### Goal of the exercise
From the data below, return the exact lines starting at the line containing "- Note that" and ending at the line containing "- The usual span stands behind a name", both included, and nothing else.

⟨

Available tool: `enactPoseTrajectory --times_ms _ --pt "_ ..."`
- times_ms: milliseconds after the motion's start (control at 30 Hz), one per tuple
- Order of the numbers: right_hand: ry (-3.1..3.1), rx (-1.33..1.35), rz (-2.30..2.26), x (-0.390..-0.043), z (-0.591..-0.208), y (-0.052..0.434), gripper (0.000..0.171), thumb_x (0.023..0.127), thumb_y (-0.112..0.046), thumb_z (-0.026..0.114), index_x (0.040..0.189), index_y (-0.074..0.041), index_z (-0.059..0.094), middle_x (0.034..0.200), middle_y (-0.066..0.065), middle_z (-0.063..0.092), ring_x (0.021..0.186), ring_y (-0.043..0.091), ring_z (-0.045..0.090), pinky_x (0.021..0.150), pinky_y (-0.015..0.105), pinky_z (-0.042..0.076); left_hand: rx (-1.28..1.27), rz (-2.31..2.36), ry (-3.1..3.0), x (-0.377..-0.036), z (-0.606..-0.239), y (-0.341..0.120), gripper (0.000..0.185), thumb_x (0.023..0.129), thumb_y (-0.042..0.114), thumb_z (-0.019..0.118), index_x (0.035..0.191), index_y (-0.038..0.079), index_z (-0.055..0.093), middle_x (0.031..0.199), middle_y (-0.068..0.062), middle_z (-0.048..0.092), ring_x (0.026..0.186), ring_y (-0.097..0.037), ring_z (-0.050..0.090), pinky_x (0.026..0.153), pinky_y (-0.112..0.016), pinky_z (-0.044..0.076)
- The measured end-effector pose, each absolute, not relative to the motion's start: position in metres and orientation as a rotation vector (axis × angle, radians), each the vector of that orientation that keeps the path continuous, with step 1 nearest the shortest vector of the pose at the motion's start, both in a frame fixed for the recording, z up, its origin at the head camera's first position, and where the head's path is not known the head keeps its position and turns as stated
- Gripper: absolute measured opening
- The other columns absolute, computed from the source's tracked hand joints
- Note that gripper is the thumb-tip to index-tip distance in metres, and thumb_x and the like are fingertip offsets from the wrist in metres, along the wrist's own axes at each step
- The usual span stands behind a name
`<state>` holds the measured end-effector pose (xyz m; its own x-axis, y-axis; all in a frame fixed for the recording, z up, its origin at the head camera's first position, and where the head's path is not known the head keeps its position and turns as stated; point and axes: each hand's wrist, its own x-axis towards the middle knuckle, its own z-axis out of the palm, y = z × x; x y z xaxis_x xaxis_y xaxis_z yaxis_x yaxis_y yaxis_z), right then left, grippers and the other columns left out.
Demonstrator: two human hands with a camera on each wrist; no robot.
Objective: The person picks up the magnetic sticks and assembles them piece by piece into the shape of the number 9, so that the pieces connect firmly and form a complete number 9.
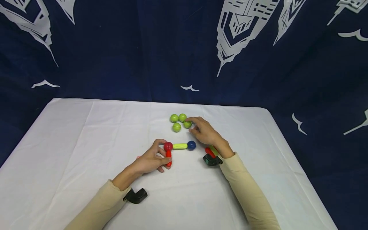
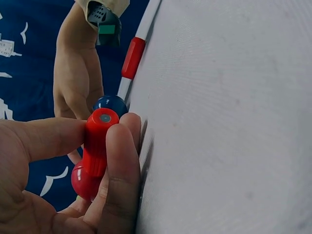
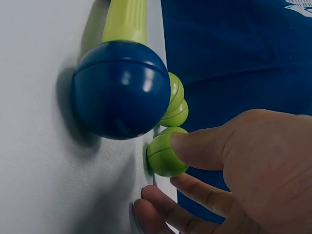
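Note:
My left hand [image 1: 149,159] grips a red rod [image 2: 95,146] between thumb and fingers; a small grey metal disc shows at the rod's end. The rod's far end joins a red ball [image 1: 168,146]. From that ball a yellow-green ribbed rod [image 1: 180,146] runs right to a dark blue ball [image 3: 121,90]. Beyond it, my right hand [image 1: 204,131] has its thumb and index fingertip on either side of a green ball [image 3: 166,155], the nearest to it of a small cluster. The remaining fingers are spread beside the ball, close to the tablecloth.
Several other green balls [image 1: 174,118] sit close together toward the table's back. Under the right wrist lie a red rod [image 1: 210,152] and a yellow-green rod [image 1: 214,150]. A bit of pink [image 1: 138,157] shows behind the left hand. A dark blue curtain [image 1: 161,57] hangs behind the white table [image 1: 86,134].

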<state>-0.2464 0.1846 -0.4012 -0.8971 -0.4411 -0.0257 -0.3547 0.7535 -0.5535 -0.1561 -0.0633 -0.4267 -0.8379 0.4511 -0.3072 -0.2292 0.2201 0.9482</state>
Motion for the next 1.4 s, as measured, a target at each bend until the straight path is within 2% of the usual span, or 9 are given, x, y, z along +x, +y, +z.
enactPoseTrajectory --times_ms 300,467,700,967,1200,1400 --pt "2.795 -0.652 -0.836 -0.247 -0.402 0.186 0.033 0.097 -0.005 0.061 0.130 -0.009 0.059 0.121 0.012 0.061 0.101 0.027 0.057 0.091 0.043 0.049 0.214 1.674 1.973 -0.157 -0.427 -0.064 0.069 0.095 0.006 0.065 0.148 0.007 0.021 0.113 -0.017 0.050 0.076 -0.018 0.071 0.062 -0.033 0.058" --pt "2.813 -0.647 -0.818 -0.243 -0.403 0.191 0.030 0.096 -0.004 0.063 0.126 -0.008 0.061 0.120 0.011 0.064 0.100 0.026 0.057 0.093 0.044 0.049 0.224 1.674 1.975 -0.158 -0.427 -0.065 0.069 0.095 0.007 0.065 0.148 0.007 0.021 0.114 -0.017 0.050 0.077 -0.018 0.071 0.063 -0.033 0.058" --pt "2.807 -0.686 -0.855 -0.237 -0.405 0.198 0.027 0.095 -0.003 0.064 0.122 -0.006 0.063 0.116 0.011 0.066 0.093 0.024 0.058 0.087 0.041 0.050 0.229 1.682 1.964 -0.157 -0.428 -0.066 0.070 0.095 0.007 0.066 0.149 0.006 0.020 0.113 -0.017 0.050 0.078 -0.019 0.071 0.063 -0.034 0.058" --pt "2.805 -0.698 -0.867 -0.229 -0.403 0.201 0.029 0.097 -0.007 0.064 0.126 -0.007 0.062 0.115 0.008 0.065 0.091 0.023 0.059 0.083 0.037 0.050 0.199 1.673 1.971 -0.157 -0.430 -0.068 0.070 0.095 0.006 0.065 0.149 0.007 0.021 0.115 -0.018 0.050 0.078 -0.020 0.072 0.063 -0.032 0.058" --pt "2.814 -0.694 -0.877 -0.217 -0.395 0.199 0.034 0.095 -0.009 0.068 0.128 -0.007 0.062 0.117 0.008 0.065 0.098 0.024 0.061 0.087 0.041 0.052 0.209 1.675 1.963 -0.156 -0.429 -0.067 0.070 0.095 0.007 0.066 0.149 0.006 0.021 0.115 -0.018 0.050 0.080 -0.019 0.072 0.064 -0.033 0.058" --pt "2.807 -0.742 -0.920 -0.205 -0.386 0.195 0.036 0.092 -0.011 0.072 0.127 -0.007 0.063 0.117 0.006 0.064 0.098 0.023 0.062 0.085 0.041 0.055 0.200 1.687 1.965 -0.155 -0.429 -0.066 0.070 0.095 0.006 0.066 0.149 0.005 0.021 0.113 -0.018 0.050 0.079 -0.020 0.073 0.063 -0.033 0.058"
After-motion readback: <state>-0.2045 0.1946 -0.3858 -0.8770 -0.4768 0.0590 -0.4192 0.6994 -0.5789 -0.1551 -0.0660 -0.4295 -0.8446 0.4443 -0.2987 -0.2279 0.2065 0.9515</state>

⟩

### Finished task
- Note that gripper is the thumb-tip to index-tip distance in metres, and thumb_x and the like are fingertip offsets from the wrist in metres, along the wrist's own axes at each step
- The usual span stands behind a name

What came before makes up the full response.